Through these conversations, students began to understand that knowledge is not neutral. Education can help individuals recognize patterns of inequality while also preparing them to participate in building stronger, healthier communities.

These same democratic principles guided my work when I later served as Executive Director of a federally funded TRIO Student Support Services program. In that role, I served as principal investigator on two federal grants totaling more than $5 million from the U.S. Department of Education. Through this work, I helped transform the program into a comprehensive support system designed to serve students from orientation through graduation.

The program offered academic advising, mentoring, tutoring, financial literacy education, and leadership development designed to help first-generation and low-income college students not only persist in college but truly thrive. However, my vision for the program extended beyond helping students simply earn a degree.

The TRIO programs created during the War on Poverty under the leadership of Lyndon B. Johnson were founded on the belief that education could expand opportunity and strengthen democracy. I encouraged TRIO students to understand that their education was not only a pathway to personal success but also an opportunity to contribute to a more just and equitable society.

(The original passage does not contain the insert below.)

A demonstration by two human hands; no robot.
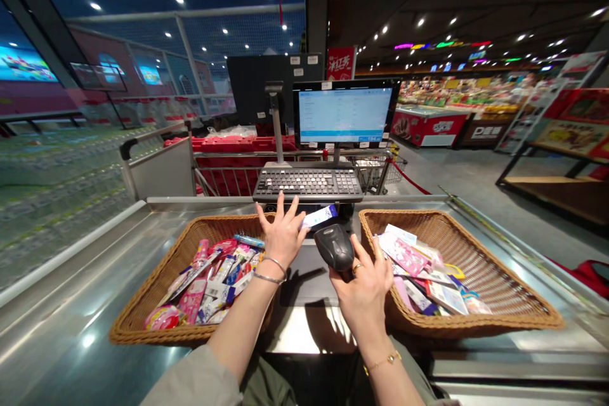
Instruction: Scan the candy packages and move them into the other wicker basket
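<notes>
On the metal surface [90, 311], over to the left, a wicker basket [151, 279] holds a jumble of small packaged goods [209, 282]. Just right of it the person's left hand [284, 235] has its outer fingers fanned, pinching the end of a white-and-blue box [320, 218] on its inner side; that box sits in front of the keyboard [308, 183], below the lit monitor [343, 115]. Next, the right hand [364, 279] is wrapped around a black scanner [334, 247], beside a second basket [504, 285] containing more packets [428, 276].
</notes>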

Students were encouraged to examine the social conditions that shaped their own educational journeys and to recognize the structural barriers that many individuals and communities continue to face. Rather than looking away from injustice, students were encouraged to look directly at the realities of inequality and to consider how their education could prepare them to become agents of positive change.

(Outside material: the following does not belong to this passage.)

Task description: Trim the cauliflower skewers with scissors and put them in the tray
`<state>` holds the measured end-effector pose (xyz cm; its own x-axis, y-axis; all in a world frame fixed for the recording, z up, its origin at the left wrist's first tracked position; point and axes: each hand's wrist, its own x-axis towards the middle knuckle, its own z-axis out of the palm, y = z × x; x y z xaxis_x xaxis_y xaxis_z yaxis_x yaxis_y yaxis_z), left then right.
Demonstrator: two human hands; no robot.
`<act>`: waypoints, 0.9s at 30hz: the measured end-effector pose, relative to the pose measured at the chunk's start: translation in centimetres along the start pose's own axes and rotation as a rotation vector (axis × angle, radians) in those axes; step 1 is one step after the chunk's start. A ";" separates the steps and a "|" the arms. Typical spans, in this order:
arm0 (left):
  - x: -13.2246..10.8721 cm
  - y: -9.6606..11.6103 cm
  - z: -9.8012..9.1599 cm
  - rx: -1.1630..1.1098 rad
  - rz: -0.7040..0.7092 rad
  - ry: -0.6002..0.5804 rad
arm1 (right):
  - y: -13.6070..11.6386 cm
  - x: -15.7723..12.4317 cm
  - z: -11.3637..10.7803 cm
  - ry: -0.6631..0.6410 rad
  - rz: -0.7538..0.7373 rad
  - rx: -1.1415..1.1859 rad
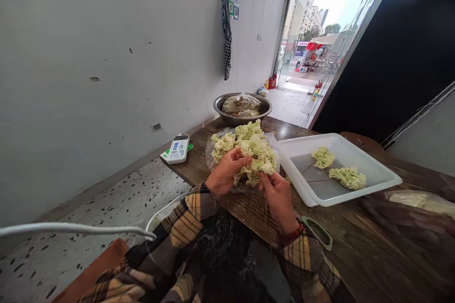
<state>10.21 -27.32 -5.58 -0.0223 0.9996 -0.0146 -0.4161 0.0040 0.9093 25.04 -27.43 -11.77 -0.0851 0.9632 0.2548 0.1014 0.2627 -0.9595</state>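
A heap of pale green cauliflower florets [254, 139] rises from a clear plastic bag [212, 155] on the wooden table. In front of the heap, my left hand [229, 171] is closed with thumb and fingers on a cauliflower floret; its exact outline merges with the pile behind. My right hand [279, 199] pinches a thin wooden skewer [265, 215] close below the florets. Whether the skewer's tip is inside the floret cannot be made out. To the right, a white plastic tray [302, 188] holds two skewered cauliflower pieces [348, 178].
Behind the heap stands a metal bowl [219, 112] with bagged food. A white boxy device [178, 148] sits at the table's left corner. Green-handled scissors [322, 234] lie by my right wrist. A white cable [88, 229] crosses the left side. Farther right lies a pale plastic bag [423, 200].
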 end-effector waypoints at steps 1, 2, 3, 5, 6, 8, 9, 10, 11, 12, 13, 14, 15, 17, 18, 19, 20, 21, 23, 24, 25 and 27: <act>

Through workshops, mentoring relationships, and leadership development opportunities, students were supported in developing both academic confidence and a broader sense of civic responsibility. The goal was not simply graduation, but the development of thoughtful individuals prepared to participate in strengthening democratic society.

Later in my career, I carried these same principles into university teaching and teacher education. In working with future teachers, I emphasize the importance of differentiated instruction, culturally responsive teaching, and reflective practice. Effective educators must learn to meet students where they are academically, socially, and emotionally while helping them develop the skills needed to think critically and participate actively in society.

Across K–12 classrooms, community colleges, universities, and federally funded student success programs, my work has remained grounded in a consistent belief:

Education should prepare individuals not only to succeed personally, but also to participate meaningfully in building a more democratic and equitable society.